Hadis yang tidak bersambung sanadnya adalah hadis yang pada sanadnya gugur
seorang atau beberapa orang rawi pada tingkatan (tabaqat) mana pun. Sehubungan
dengan itu, penyusun Al-Manzhumah Al-Baiquniyyah mengatakan, Setiap hadis yang tidak bersambung sanadnya bagaimanapun keadannya adalah
termasuk Hadis Munqati’ (terputus) persambungannya.”
Demikianlah para ulama Mutaqaddimin mengklasifikasikan hadis, An-Nawawi
berkata, “Klasifikasi tersebut adalah sahih dan dipilih oleh para fuqaha,
Al-Khatib, Ibnu Abdil Barr, dan Muhaddis lainnya”. Dengan demikian, hadis munqati’
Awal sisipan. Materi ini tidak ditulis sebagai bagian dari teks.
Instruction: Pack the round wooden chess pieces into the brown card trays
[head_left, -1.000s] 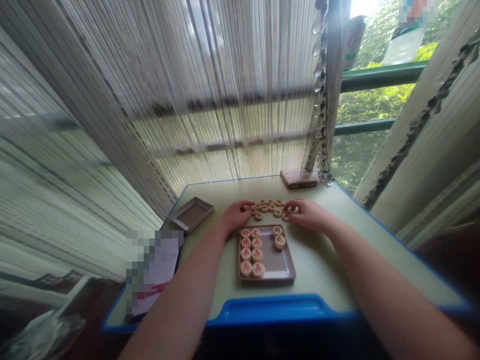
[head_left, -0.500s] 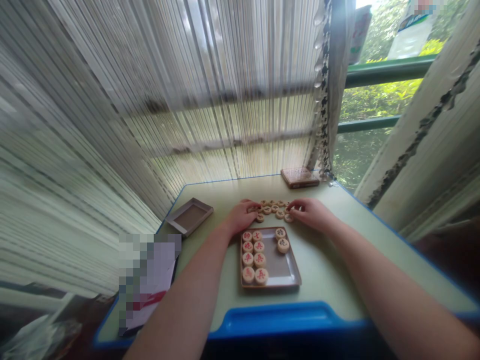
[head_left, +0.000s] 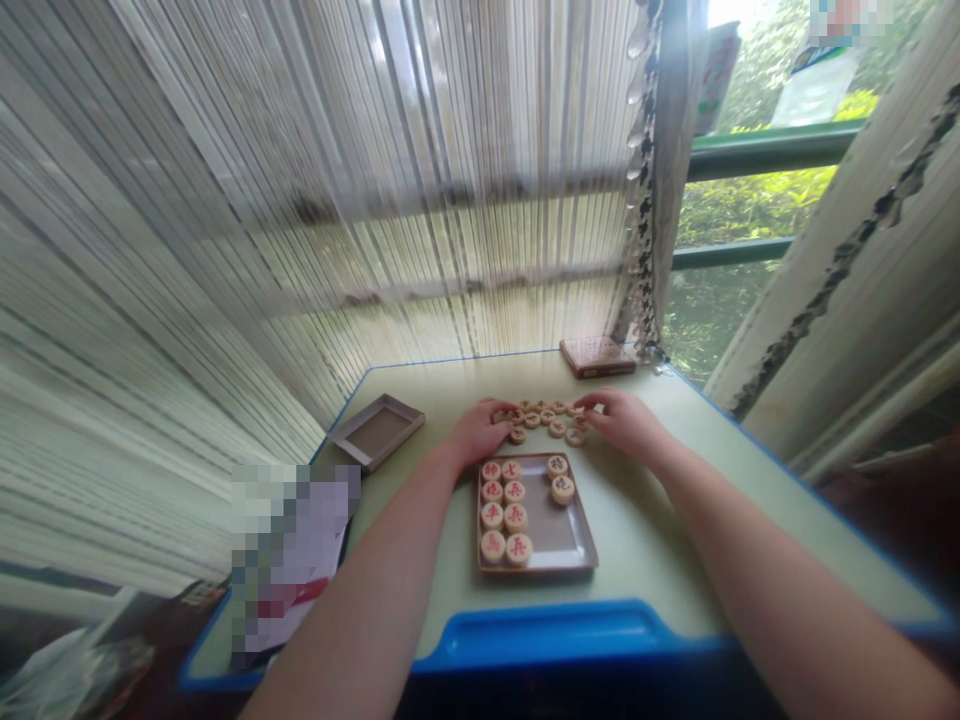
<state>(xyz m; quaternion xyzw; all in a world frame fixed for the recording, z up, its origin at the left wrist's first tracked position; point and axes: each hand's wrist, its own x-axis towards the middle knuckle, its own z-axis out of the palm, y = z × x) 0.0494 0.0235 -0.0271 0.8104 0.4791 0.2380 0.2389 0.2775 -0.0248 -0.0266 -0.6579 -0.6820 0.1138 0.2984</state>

merupakan suatu judul yang umum yangmencakup segala macam hadis yang terputus
sanadnya.
Adapun ahli hadis Mutaakhirin menjadikan istilah tersebut sebagai berikut: “Hadis Munqati adalah hadis yang gugur salah seorang rawinya sebelum
sahabat di satu tempat atau beberapa tempat, dengan catatan bahwa rawi yang
gugur pada setiap tempat tidak lebih dari seorang dan tidak terjadi pada awal
sanad.”
Definisi ini menjadikan hadis munqati’ berbeda dengan hadis-hadis
yang terputus sanadnya yang lain. Dengan ketentuan “Salah seorang rawinya”
defnisi ini tidak mencakup hadis mu’dal; dengan kata-kata, “Sebelum
sahabat” definisi ini tidak mencakup hadis mursal; dan dengan penjelasan
kata-kata “Tidak pada awal sanad” definisi ini tidak mencakup hadis muallaq. Wallahu'alam.